• Work task
Reproduce the full listing below unchanged, apart from the pictures.

• Given information

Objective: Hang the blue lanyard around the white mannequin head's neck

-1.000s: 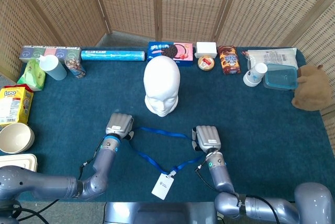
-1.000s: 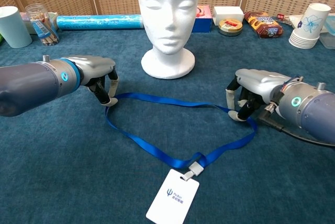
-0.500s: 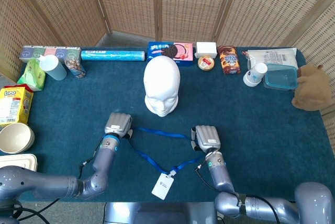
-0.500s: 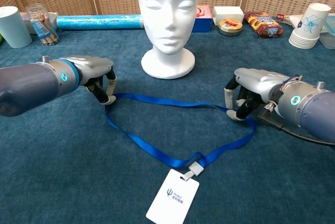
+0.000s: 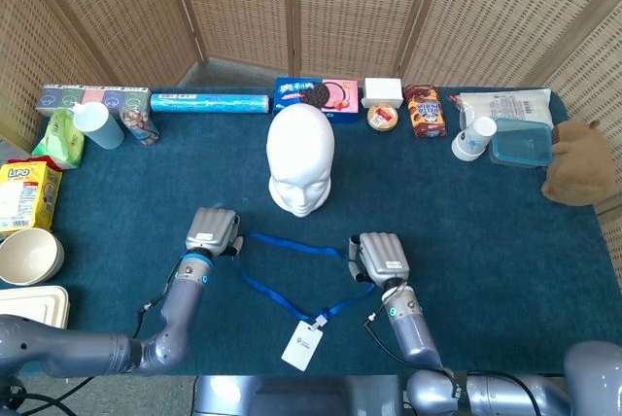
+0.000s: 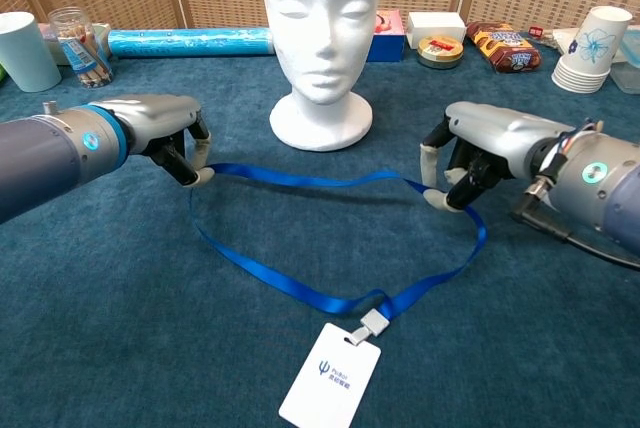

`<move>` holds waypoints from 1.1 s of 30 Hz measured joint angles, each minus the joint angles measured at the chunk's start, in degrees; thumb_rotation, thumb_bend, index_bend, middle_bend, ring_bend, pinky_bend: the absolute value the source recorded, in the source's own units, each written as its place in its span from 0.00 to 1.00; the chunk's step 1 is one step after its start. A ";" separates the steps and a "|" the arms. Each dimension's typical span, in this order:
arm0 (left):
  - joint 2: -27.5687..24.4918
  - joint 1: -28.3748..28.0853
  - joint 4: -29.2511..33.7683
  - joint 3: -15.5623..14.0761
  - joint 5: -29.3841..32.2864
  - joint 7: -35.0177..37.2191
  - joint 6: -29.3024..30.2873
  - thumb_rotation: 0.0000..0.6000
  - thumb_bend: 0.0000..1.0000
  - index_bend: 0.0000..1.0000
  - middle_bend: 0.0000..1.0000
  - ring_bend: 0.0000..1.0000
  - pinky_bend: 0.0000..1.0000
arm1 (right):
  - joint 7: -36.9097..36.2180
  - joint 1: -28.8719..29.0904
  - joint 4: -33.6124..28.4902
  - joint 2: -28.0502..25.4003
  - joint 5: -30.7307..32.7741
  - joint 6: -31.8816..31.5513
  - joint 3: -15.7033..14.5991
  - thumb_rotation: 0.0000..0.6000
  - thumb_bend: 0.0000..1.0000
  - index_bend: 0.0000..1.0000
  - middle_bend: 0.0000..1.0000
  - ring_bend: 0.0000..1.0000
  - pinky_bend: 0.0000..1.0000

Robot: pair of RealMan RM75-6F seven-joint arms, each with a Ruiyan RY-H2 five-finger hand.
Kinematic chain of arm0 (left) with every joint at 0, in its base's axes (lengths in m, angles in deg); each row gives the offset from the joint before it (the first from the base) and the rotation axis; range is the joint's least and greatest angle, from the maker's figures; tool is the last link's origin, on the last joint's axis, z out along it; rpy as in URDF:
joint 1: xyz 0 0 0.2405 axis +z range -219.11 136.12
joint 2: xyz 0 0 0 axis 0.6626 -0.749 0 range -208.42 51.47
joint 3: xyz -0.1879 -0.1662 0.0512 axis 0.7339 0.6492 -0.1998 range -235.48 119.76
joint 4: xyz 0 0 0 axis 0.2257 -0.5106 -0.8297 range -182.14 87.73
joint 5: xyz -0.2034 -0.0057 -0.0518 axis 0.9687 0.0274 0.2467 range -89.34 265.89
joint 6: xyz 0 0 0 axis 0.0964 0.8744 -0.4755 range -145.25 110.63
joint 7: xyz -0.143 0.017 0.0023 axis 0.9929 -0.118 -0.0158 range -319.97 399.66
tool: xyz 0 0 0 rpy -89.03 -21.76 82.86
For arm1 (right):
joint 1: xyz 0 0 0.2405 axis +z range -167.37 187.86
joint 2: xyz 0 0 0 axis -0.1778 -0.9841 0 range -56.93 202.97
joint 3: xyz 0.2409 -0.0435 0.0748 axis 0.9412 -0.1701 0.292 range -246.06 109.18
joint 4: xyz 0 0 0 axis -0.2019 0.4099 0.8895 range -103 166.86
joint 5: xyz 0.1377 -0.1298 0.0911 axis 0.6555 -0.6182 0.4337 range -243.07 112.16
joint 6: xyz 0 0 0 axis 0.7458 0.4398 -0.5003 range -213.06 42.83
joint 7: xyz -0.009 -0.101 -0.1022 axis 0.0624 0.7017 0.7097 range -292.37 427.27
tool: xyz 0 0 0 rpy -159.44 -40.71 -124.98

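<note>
head view: my left hand and right hand each pinch blue lanyard, nudged forward since before. chest view: strap now lifted off counter, stretched before mannequin head; badge flat.

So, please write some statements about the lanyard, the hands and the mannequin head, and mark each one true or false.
1. The blue lanyard already hangs around the white mannequin head. False: it is in front of the head.
2. Both the left hand and the right hand grip the strap. True.
3. The white badge lies on the table. True.
4. The mannequin head lies on its side. False: it stands upright.
</note>
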 measured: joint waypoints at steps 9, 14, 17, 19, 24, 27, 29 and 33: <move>-2.92 4.20 4.05 -1.01 -8.87 6.94 3.31 0.87 0.44 0.67 1.00 1.00 1.00 | -1.30 -1.52 -7.37 -3.11 -5.56 -2.50 -1.15 1.00 0.49 0.63 0.95 1.00 1.00; -7.52 8.11 9.73 -1.21 -16.42 13.60 6.91 0.87 0.44 0.67 1.00 1.00 1.00 | -2.82 -2.79 -14.91 -6.69 -11.77 -4.08 -1.84 1.00 0.48 0.63 0.96 1.00 1.00; -11.60 10.50 13.69 -1.11 -21.16 17.71 8.45 0.87 0.44 0.67 1.00 1.00 1.00 | -4.18 -3.73 -19.92 -10.34 -15.93 -4.76 -2.16 1.00 0.48 0.63 0.96 1.00 1.00; -13.94 11.67 15.99 -0.72 -22.75 20.17 8.92 0.86 0.44 0.67 1.00 1.00 1.00 | -4.90 -4.27 -22.41 -12.57 -18.06 -5.18 -2.19 1.00 0.48 0.63 0.96 1.00 1.00; -19.83 14.45 21.10 1.26 -27.25 25.36 10.28 0.87 0.44 0.67 1.00 1.00 1.00 | -7.02 -5.62 -28.02 -17.94 -22.07 -5.96 -1.80 1.00 0.48 0.63 0.96 1.00 1.00; -22.32 15.81 23.26 2.71 -29.71 27.65 11.50 0.87 0.44 0.67 1.00 1.00 1.00 | -9.14 -6.07 -30.20 -20.82 -22.82 -5.67 -1.06 1.00 0.48 0.64 0.96 1.00 1.00; -23.59 16.38 24.22 3.73 -31.02 28.51 12.06 0.87 0.44 0.67 1.00 1.00 1.00 | -10.64 -6.20 -31.35 -22.76 -22.92 -5.25 -0.09 1.00 0.48 0.64 0.96 1.00 1.00; -25.54 16.83 25.94 5.29 -31.99 29.15 12.36 0.87 0.44 0.67 1.00 1.00 1.00 | -13.67 -6.28 -33.00 -25.99 -22.79 -4.29 2.01 1.00 0.49 0.64 0.96 1.00 1.00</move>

• Exercise result
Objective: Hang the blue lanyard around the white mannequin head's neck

-1.000s: 
-1.000s: 
-0.500s: 
-0.500s: 
+0.000s: 
+0.000s: 

`<move>` holds waypoints from 1.1 s of 30 Hz measured joint angles, each minus the joint angles measured at the chunk's start, in degrees; thumb_rotation, thumb_bend, index_bend, middle_bend, ring_bend, pinky_bend: the absolute value the source recorded, in the source's own units, each written as its place in its span from 0.00 to 1.00; the chunk's step 1 is one step after its start. A ";" separates the steps and a "|" the arms. Each dimension's typical span, in this order:
arm0 (left):
  - joint 2: -27.5687..24.4918
  - joint 1: -28.3748..28.0853
  - joint 4: -29.2511..33.7683
  - joint 3: -15.5623..14.0761
  - joint 5: -29.3841..32.2864
  - joint 7: -35.0177..37.2191
  - joint 6: -29.3024..30.2873
  - thumb_rotation: 0.0000..0.6000
  - thumb_bend: 0.0000..1.0000
  - index_bend: 0.0000..1.0000
  - middle_bend: 0.0000..1.0000
  - ring_bend: 0.0000..1.0000
  - pinky_bend: 0.0000..1.0000
arm1 (right):
  - joint 7: -36.9097..36.2180
  - joint 1: -28.8719..29.0904
  - joint 4: -33.6124..28.4902
  - joint 2: -28.0502..25.4003
  - joint 5: -30.7307..32.7741
  - joint 6: -31.8816..31.5513
  - joint 3: -15.7033..14.5991
  - thumb_rotation: 0.0000..0.6000
  - thumb_bend: 0.0000..1.0000
  - index_bend: 0.0000..1.0000
  - middle_bend: 0.0000..1.0000
  - ring_bend: 0.0000..1.0000
  - pinky_bend: 0.0000..1.0000

Robot: pair of RealMan RM75-6F seven-joint arms, each with a Ruiyan RY-H2 five-finger hand.
Kinematic chain of arm0 (left) with every joint at 0, in its base's axes (lengths in m, angles in deg); each row gives the offset from the joint before it (the first from the base) and the rotation axis; range is the joint's least and greatest angle, from the maker's figures; tool is the last link's origin, on the last joint's axis, z out along it; rpy as in URDF:
joint 1: xyz 0 0 0.2405 axis +z range -219.11 136.12
joint 2: xyz 0 0 0 axis 0.6626 -0.749 0 range -208.42 51.47
joint 3: xyz -0.1879 -0.1662 0.0512 axis 0.7339 0.6492 -0.1998 range -235.48 119.76
joint 4: xyz 0 0 0 axis 0.2257 -0.5106 -0.8297 range -182.14 87.73
joint 5: xyz -0.2034 -0.0057 -0.0518 axis 0.9687 0.0274 0.2467 range -89.34 265.89
joint 6: xyz 0 0 0 axis 0.0964 0.8744 -0.4755 range -145.25 110.63
joint 7: xyz -0.143 0.017 0.0023 axis 0.9929 -0.118 -0.0158 range -319.97 399.66
tool: xyz 0 0 0 rpy -89.03 -21.76 82.86
For arm1 (right):
joint 1: xyz 0 0 0.2405 axis +z range -167.37 187.86
joint 2: xyz 0 0 0 axis -0.1778 -0.9841 0 range -56.93 202.97
joint 3: xyz 0.2409 -0.0435 0.0748 axis 0.9412 -0.1701 0.292 range -246.06 109.18
joint 4: xyz 0 0 0 axis -0.2019 0.4099 0.8895 range -103 166.86
joint 5: xyz 0.1377 -0.1298 0.0911 axis 0.6555 -0.6182 0.4337 range -243.07 112.16
joint 6: xyz 0 0 0 axis 0.7458 0.4398 -0.5003 range -213.06 42.83
joint 7: xyz -0.009 -0.101 -0.1022 axis 0.0624 0.7017 0.7097 range -292.37 427.27
tool: xyz 0 0 0 rpy -159.44 -40.71 -124.98

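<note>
head view: my left hand and right hand each pinch blue lanyard, nudged forward since before. chest view: strap now lifted off counter, stretched before mannequin head; badge flat.

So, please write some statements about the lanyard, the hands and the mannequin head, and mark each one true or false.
1. The blue lanyard already hangs around the white mannequin head. False: it is in front of the head.
2. Both the left hand and the right hand grip the strap. True.
3. The white badge lies on the table. True.
4. The mannequin head lies on its side. False: it stands upright.
</note>
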 measured: joint waypoints at steps 9, 14, 17, 19, 24, 27, 29 and 33: <move>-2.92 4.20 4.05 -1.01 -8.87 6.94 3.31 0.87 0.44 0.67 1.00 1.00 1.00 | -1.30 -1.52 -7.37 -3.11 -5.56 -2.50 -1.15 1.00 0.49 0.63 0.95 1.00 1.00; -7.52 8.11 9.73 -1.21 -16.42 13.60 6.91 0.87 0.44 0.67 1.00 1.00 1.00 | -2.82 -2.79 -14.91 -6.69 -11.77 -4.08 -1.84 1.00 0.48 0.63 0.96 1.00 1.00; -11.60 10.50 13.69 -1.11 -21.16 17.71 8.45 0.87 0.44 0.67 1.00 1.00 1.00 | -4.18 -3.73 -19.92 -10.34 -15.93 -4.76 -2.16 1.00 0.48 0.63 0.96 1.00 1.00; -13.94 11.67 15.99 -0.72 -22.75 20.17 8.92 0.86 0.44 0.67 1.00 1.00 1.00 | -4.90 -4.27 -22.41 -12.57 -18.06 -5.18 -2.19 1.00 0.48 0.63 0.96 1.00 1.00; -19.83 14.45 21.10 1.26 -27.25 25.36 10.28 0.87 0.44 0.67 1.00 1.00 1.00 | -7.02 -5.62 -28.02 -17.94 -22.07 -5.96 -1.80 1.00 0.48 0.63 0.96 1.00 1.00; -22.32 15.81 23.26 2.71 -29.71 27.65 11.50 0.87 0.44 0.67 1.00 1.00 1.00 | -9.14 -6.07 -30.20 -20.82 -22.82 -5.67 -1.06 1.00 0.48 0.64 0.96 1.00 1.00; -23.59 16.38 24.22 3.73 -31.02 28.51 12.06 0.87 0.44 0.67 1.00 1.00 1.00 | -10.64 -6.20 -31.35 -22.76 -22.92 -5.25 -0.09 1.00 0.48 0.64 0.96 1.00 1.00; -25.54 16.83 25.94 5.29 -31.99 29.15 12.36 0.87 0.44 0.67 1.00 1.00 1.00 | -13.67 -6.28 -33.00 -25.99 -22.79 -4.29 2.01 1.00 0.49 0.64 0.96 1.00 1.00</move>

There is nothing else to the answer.